↓↓↓
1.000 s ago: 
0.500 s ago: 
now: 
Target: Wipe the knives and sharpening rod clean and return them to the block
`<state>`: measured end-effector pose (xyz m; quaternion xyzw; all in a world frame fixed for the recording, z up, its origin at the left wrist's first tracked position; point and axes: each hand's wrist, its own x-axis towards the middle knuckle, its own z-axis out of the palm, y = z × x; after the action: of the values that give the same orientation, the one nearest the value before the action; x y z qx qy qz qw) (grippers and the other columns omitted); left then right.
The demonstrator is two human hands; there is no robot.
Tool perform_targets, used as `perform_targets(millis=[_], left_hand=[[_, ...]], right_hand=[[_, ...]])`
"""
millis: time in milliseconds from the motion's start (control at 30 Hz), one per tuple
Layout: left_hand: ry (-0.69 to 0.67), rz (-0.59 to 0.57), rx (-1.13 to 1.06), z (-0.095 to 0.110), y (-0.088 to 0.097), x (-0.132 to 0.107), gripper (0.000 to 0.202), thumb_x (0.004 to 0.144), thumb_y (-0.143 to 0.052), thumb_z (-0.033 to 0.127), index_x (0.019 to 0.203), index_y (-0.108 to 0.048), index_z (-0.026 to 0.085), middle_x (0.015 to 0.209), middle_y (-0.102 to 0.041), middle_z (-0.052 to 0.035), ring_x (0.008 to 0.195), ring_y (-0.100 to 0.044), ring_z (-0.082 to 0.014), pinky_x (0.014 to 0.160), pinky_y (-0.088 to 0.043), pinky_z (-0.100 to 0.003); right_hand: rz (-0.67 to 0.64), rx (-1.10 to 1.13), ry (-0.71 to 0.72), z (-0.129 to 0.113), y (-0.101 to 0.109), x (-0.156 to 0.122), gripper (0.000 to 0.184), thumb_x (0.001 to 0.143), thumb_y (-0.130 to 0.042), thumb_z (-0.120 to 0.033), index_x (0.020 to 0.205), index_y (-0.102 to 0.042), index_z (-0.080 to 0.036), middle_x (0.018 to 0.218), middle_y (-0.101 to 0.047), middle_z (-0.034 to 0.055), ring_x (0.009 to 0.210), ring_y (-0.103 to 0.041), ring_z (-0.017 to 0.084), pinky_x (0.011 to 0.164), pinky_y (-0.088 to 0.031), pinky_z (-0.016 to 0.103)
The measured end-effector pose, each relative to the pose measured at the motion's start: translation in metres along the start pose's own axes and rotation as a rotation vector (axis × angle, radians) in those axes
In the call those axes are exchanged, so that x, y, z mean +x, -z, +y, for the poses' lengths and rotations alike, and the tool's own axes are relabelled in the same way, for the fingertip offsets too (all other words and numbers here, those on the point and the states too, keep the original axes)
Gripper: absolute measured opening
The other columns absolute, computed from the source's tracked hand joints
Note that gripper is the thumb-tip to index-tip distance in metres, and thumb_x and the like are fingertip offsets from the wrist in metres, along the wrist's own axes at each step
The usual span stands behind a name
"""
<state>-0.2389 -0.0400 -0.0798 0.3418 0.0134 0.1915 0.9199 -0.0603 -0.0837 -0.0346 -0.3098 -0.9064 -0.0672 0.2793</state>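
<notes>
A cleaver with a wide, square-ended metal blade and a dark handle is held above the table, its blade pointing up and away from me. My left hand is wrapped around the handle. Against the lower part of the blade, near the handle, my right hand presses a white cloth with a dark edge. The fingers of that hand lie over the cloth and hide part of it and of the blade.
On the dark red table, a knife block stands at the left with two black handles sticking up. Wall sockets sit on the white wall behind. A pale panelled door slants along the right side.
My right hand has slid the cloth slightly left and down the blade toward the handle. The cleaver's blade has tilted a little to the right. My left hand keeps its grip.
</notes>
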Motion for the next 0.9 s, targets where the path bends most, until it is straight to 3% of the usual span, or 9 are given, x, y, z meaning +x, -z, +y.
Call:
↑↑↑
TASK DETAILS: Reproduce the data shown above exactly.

RESULT OF THIS TASK:
1.000 s ago: 
0.500 s ago: 
now: 
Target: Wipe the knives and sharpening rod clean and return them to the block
`<state>`: measured end-effector pose (xyz m; quaternion xyzw; all in a world frame fixed for the recording, z up, its origin at the left wrist's first tracked position; point and axes: each hand's wrist, its own x-axis towards the middle knuckle, its own z-axis out of the palm, y = z × x; after the action: of the values that give the same orientation, the one nearest the value before the action; x y z qx qy qz qw) (grippers and the other columns omitted); left then right.
The demonstrator is two human hands; there is no robot.
Tool perform_targets, used as `perform_targets(millis=[_], left_hand=[[_, ...]], right_hand=[[_, ...]])`
"""
millis: time in milliseconds from the motion's start (control at 30 Hz), one per tuple
Layout: left_hand: ry (-0.69 to 0.67), rz (-0.59 to 0.57), rx (-1.13 to 1.06), z (-0.095 to 0.110), y (-0.088 to 0.097), x (-0.132 to 0.107), gripper (0.000 to 0.202), thumb_x (0.004 to 0.144), thumb_y (-0.143 to 0.052), thumb_z (-0.033 to 0.127), index_x (0.019 to 0.203), index_y (-0.108 to 0.048), index_z (-0.026 to 0.085), middle_x (0.015 to 0.209), middle_y (-0.102 to 0.041), middle_z (-0.052 to 0.035), ring_x (0.008 to 0.195), ring_y (-0.100 to 0.044), ring_z (-0.082 to 0.014), pinky_x (0.014 to 0.160), pinky_y (-0.088 to 0.043), pinky_z (-0.100 to 0.003); right_hand: rz (-0.67 to 0.64), rx (-1.10 to 1.13), ry (-0.71 to 0.72), z (-0.129 to 0.113), y (-0.101 to 0.109), x (-0.156 to 0.122), gripper (0.000 to 0.184), thumb_x (0.001 to 0.143), thumb_y (-0.130 to 0.042), thumb_z (-0.120 to 0.033), index_x (0.020 to 0.205), index_y (-0.102 to 0.042), index_z (-0.080 to 0.036), middle_x (0.018 to 0.218), middle_y (-0.101 to 0.047), middle_z (-0.034 to 0.055), ring_x (0.009 to 0.210), ring_y (-0.103 to 0.041), ring_z (-0.017 to 0.084), pinky_x (0.011 to 0.164), pinky_y (-0.088 to 0.031), pinky_z (-0.016 to 0.103)
The measured end-effector pose, each relative to the pose measured at the motion's start: translation in metres along the start pose's own axes and rotation as a rotation vector (axis × angle, radians) in those axes
In the call those axes are exchanged, so that x, y, z mean +x, -z, +y, for the poses' lengths and rotations alike, and the tool's own axes are relabelled in the same way, for the fingertip offsets too (all other words and numbers here, those on the point and the states too, keep the original axes)
Gripper: absolute measured opening
The other columns absolute, computed from the source's tracked hand joints
Note that gripper is the thumb-tip to index-tip distance in metres, and thumb_x and the like are fingertip offsets from the wrist in metres, along the wrist's own axes at each step
The usual span stands behind a name
"""
<state>-0.2389 -0.0400 -0.0798 0.3418 0.0134 0.1915 0.9199 -0.0603 -0.0837 -0.0346 -0.3098 -0.9064 -0.0672 0.2793</state>
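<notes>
A cleaver with a wide, square-ended metal blade and a dark handle is held above the table, its blade pointing up and away from me. My left hand is wrapped around the handle. Against the lower part of the blade, near the handle, my right hand presses a white cloth with a dark edge. The fingers of that hand lie over the cloth and hide part of it and of the blade.
On the dark red table, a knife block stands at the left with two black handles sticking up. Wall sockets sit on the white wall behind. A pale panelled door slants along the right side.
My right hand has slid the cloth slightly left and down the blade toward the handle. The cleaver's blade has tilted a little to the right. My left hand keeps its grip.
</notes>
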Motion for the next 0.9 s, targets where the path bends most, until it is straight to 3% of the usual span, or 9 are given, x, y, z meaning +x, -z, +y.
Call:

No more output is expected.